In 1939, at Sutton Hoo in east Suffolk, landowner Mrs Edith Pretty and archaeologist Basil Brown found - by chance - the imprint of a spectacular 90ft long rowing ship.
In a chamber amidships were discovered a fabulous range of weapons, regalia, textiles, and personal effects of gold, silver and bronze. Many of these objects have been repaired or restored and are now viewable in the British Museum.
But the largest artefact of all, the ship, has never been reconstructed. Without this we will never know what it looked like, how it performed or why it was held in such high esteem.
To make this happen, the Sutton Hoo Ship’s Company was formed. The goal is to examine the archaeological findings and build a full size reconstruction of the ship in all her glory.
Once the ship is built, an exploration of the major English rivers and shore lines familiar to the earliest English will begin, to learn how these waters served seventh-century people, and to encourage our own generations to give them new respect today.
The aim of this exciting project is to inspire enthusiasm in people from all walks of life to discover how early Europeans built and used their watercraft and interacted with the rivers and sea.
Join Martin Carver, Chair of the Sutton Hoo Ship’s Company, to learn about the progress so far and the ambitious plans for the future. Feel free to contribute by making observations and asking questions about this great experiment.
This event will take place live on Zoom Webinar. You’ll receive a link to join a couple of days before the event takes place and a reminder an hour before. During the event, you can ask questions via a Q&A function, but audience cameras and microphones will remain muted throughout.
You can buy copies of many of our speakers’ books from Fox Lane Books, a local independent bookseller and Festival partner. In some cases, author signed bookplates are available too.
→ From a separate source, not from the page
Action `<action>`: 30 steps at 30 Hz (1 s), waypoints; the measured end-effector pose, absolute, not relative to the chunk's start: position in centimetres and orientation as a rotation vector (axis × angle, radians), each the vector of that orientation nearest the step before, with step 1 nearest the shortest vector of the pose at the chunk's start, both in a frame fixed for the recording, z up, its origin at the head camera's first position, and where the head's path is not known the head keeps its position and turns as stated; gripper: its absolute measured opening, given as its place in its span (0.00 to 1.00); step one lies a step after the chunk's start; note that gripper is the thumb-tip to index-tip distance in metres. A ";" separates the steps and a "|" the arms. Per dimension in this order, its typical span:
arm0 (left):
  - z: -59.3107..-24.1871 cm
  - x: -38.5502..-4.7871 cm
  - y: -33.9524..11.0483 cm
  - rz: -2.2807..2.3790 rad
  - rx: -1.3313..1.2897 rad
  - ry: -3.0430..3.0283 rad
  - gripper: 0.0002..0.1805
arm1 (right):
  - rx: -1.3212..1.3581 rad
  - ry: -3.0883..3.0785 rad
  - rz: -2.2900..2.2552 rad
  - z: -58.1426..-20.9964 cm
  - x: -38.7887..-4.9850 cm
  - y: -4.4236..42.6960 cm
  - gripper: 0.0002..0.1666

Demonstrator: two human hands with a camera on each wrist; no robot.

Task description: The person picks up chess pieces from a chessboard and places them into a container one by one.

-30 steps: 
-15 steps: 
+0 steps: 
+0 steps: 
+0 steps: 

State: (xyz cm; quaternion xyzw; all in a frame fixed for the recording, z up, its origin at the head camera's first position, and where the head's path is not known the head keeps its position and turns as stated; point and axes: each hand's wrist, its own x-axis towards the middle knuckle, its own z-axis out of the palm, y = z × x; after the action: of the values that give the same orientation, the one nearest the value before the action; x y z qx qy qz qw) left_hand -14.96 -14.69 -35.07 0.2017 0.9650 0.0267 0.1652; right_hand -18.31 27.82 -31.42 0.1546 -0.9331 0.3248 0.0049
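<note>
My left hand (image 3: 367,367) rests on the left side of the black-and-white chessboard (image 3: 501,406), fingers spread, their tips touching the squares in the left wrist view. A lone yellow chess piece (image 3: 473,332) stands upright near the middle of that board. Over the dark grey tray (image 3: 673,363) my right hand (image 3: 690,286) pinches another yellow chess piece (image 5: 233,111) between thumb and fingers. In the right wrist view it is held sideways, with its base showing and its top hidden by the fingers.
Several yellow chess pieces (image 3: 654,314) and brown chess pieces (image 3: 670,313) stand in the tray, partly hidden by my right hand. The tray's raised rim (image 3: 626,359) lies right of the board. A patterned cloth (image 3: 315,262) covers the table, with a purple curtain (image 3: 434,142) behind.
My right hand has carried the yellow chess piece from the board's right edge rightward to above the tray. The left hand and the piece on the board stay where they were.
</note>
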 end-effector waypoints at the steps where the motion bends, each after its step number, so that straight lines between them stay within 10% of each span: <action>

Image copyright: © Sutton Hoo Ship’s Company
About the speaker
Professor Martin Carver FBA has been a professional archaeologist since 1974, and has excavated and researched in England, Scotland, Ireland, France, Italy, Sicily and Algeria. He directed the latest campaign of research at Sutton Hoo from 1983 to 2005 and is still closely involved with the site. He founded the Sutton Hoo Society in 1984 and has lectured on the find in Europe and America. He was appointed professor and head of the department of archaeology at the University of York in 1986 and has continued to serve the University as an emeritus. He is the author of Sutton Hoo: Burial Ground of Kings? (1998, 2014), Portmahomack: Monastery of the Picts (2016), The Sutton Hoo Story: Encounters with Early England (2017) and Formative Britain: An Archaeology of Britain, Fifth to Eleventh Century AD (2019). He has been Chair of the Sutton Hoo Ship’s Company since August 2021.
Sutton Hoo Ship’s Company
The Sutton Hoo Ship’s Company is a registered charity based on the waterfront at Woodbridge in Suffolk, across the River Deben from Sutton Hoo. It has a board of nine trustees, a professional project manager, shipwright, assistant shipwright and treewright and over 60 volunteer shipbuilders and helpers. It has an advisory body called the WITAN consisting of academics from Oxford, Cambridge, Southampton and York; commercial yacht builders; representatives from the National Trust’s Sutton Hoo site and other local institutions; and a large body of Suffolk farmers, many of whom have supplied them with oak.